Someone has clearly read Atlas Shrugged. Set in a world where the special people are whisked way to Tomorrowland to work on changing the world from behind the scenes, but Tomorrowland closed it’s doors years ago because the world isn’t good enough anymore.

Sure, it’s pretty Radian, but it’s real crime is that it’s just kinda boring. Sure there are some good sets and effects but Brad Bird seems like he’s more interesting in creating those sets and effects than he is in telling stories (this was a problem with Mission Impossible: Ghost Protocol, too).

Everyone in it is ok, but just OK but there’s a lack of chemistry between most of the main characters, and there’s a weird moment when you realize that George Clooney’s character is in love with a perpetually adolescent robot girl. Yeah, you read that right.
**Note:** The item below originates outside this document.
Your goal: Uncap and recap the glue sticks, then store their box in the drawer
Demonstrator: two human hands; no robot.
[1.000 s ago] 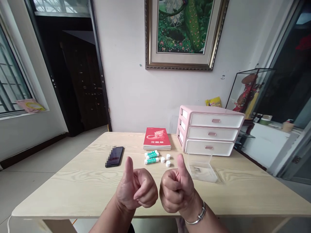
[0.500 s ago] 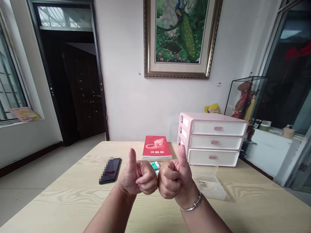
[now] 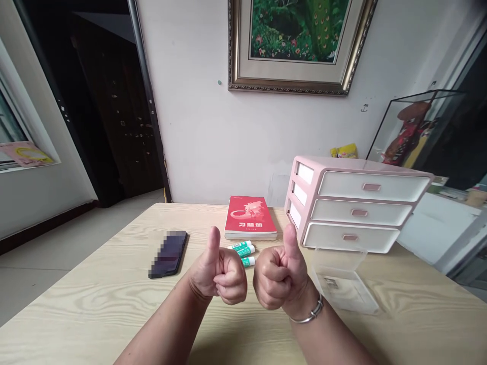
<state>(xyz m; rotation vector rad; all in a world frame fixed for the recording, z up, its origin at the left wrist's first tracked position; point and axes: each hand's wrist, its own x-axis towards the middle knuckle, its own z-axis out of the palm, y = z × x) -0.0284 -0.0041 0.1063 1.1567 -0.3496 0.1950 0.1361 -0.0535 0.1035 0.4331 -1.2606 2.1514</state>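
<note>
My left hand [image 3: 222,274] is curled into a fist with its thumb pointing up, and nothing shows in it. Beside it, a small gap apart, my right hand [image 3: 280,276] makes the same thumb-up fist, a silver bangle on its wrist. Green and white tubes [image 3: 248,249] lie on the table just behind the hands, partly hidden by my left hand. Farther back is a thick red book [image 3: 249,215]. A clear plastic box [image 3: 348,291] with its lid raised sits right of my right hand.
On the wooden table [image 3: 95,299], a dark phone [image 3: 171,253] lies at the left. A pink and white three-drawer cabinet [image 3: 359,200] stands at the back right, a yellow packet [image 3: 346,151] behind it. A framed picture [image 3: 289,83] hangs on the wall.
My hands have moved slightly apart, where their knuckles touched before. More of the tubes shows. The view has tilted down, and the cabinet appears larger.
</note>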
Tomorrowland is worth checking out if you enjoy pretty things because it’s full of pretty things, but it’s a movie that fails at being about succeeding, so do with that information what you will.

### Everest

Last but not least, Everest, is also kinda boring. Based on the true story of an ill fated expedition to summit the titular mountain which you’ve probably already read about in _Into Thin Air_ (or the TV movie based on it).

This film might as well be a documentary. Even if you don’t know what’s going to happen going in, when all the stuff happens there’s not a lot of drama. I felt bad when the one normal guy character died after completing his dream of getting to the peak, but that’s about it. In a movie where it’s clear from the get go that most people are not going to make it it’s hard to create drama, and this movie doesn’t create drama. At the end there is a helicopter rescue which in real life was a hell of a thing to pull off but in the movie is just another thing that happens in the story. There’s even a moment when Sam Worthington shows up (remember Sam Worthington?) and starts climbing Everest once he realizes his friend is in trouble, but he just gets to base camp and then stays there and mans a radio.

Look, I don’t want to diminish the deaths of these people or the experiences of those that survived. I did a bunch of research about the disaster after watching the movie and everyone involved went through a terrible ordeal. I just wish they’d been able to make a more compelling movie about it.